Capital-efficient serial founders. Mighty Capital invests in serial entrepreneurs. It targets capital-efficient, fast-growing, fairly valued companies. Many founders prefer raising less money to limit dilution. They see AI as a 10-15 year platform shift. Several M&A exits can beat a single IPO.
The IPO bar has moved. The IPO market is shrinking. Passive indexing pulls capital from the active managers who underwrite IPOs. Analyst coverage concentrates on large caps. Companies now need 30-50 billion USD of value before listing. A 5-10 billion USD floor worked for early Mighty Capital exits, which include Amplitude, DigitalOcean, Net Scope. Its latest exit was a 20 billion USD licensing deal between Groq and Nvidia.
Power-law strategies fit mega funds. The power-law model suits mega funds. These funds need large tickets per company. Funds under 1 billion USD in assets under management can write smaller tickets. Such tickets can still yield strong returns when companies exit for 100 million to 1 billion USD.
M&A is increasingly product-led. Chief product officers at Salesforce, Disney, Walmart, Johnson and Johnson must grow fast and adopt AI. M&A follows product innovation, not EBITDA multiples. Acquirers weigh culture, roadmaps, innovation synergies. They use acquisitions to change culture from within.
The two AI KPIs.

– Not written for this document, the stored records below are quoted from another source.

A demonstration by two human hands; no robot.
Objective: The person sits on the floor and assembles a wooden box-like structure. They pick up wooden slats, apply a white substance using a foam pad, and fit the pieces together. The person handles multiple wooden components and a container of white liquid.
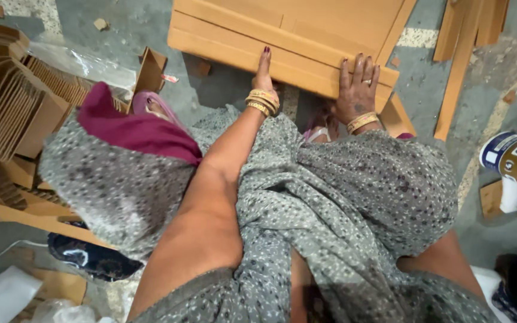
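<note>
Wooden panel point(288, 36): a light brown board is seen at the upper centre of the frame, lying on the grey floor point(121, 24).
Left hand point(263, 75): fingers are held straight and together, laid flat against the near edge of the panel; nothing is gripped.
Right hand point(357, 87): fingers are spread and pressed on the panel's lower right corner; nothing is clamped.
Hand spacing: both are set apart along the same edge.
Cardboard stack point(13, 101): folded pieces are piled at the upper left.
Container point(513, 158): a white and blue vessel is seen at the right edge.
</note>
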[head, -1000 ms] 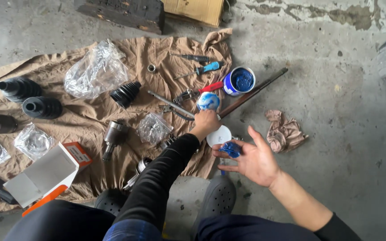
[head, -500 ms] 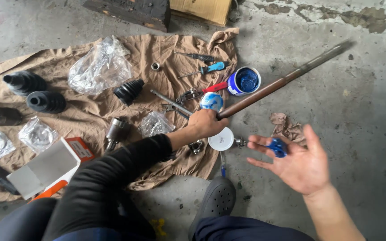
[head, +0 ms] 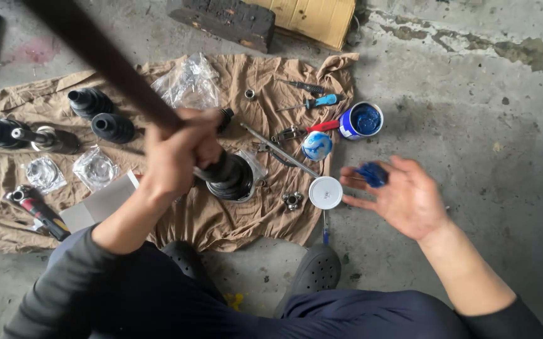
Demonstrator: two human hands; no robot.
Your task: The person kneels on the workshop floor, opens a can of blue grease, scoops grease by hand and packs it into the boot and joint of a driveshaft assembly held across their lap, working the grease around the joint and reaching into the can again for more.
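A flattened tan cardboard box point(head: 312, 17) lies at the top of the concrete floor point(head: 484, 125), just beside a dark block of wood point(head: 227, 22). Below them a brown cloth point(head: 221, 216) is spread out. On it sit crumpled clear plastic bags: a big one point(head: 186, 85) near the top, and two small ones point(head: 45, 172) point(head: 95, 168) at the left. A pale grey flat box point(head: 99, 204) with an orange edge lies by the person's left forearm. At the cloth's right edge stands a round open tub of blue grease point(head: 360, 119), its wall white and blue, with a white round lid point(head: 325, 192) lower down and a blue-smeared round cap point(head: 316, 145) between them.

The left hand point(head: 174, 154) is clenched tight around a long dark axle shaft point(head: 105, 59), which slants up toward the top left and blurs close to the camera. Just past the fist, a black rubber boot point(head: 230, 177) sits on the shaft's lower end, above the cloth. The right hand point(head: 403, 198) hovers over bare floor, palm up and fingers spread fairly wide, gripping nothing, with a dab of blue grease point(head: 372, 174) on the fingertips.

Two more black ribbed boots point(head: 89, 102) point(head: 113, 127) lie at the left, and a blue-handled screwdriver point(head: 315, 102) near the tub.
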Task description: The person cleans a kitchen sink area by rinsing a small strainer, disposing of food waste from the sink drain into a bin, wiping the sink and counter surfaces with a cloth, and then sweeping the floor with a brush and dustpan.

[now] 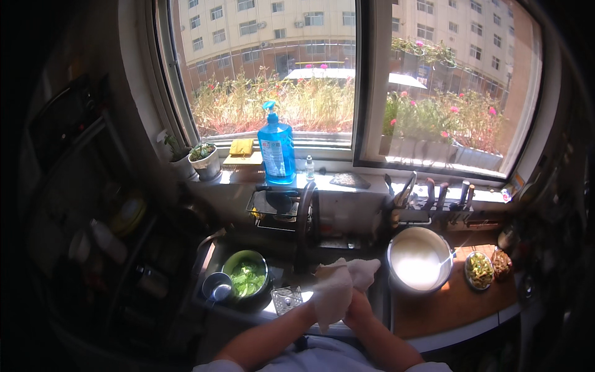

Two AI metrics matter. First, revenue per employee: keep headcount flat, triple revenue using AI. Second, inference cost per unit of customer value: it should fall 20-30x per year. Token costs drop roughly 10x per year.
Signals from product buyers. Mighty Capital runs a Product Signal Intelligence System. It listens to conversations among roughly 600,000 product leaders, about one third of product managers worldwide. ML, NLP, LLM turn these conversations into human-readable signals. The fund invests in buyers close to innovation, not the builders.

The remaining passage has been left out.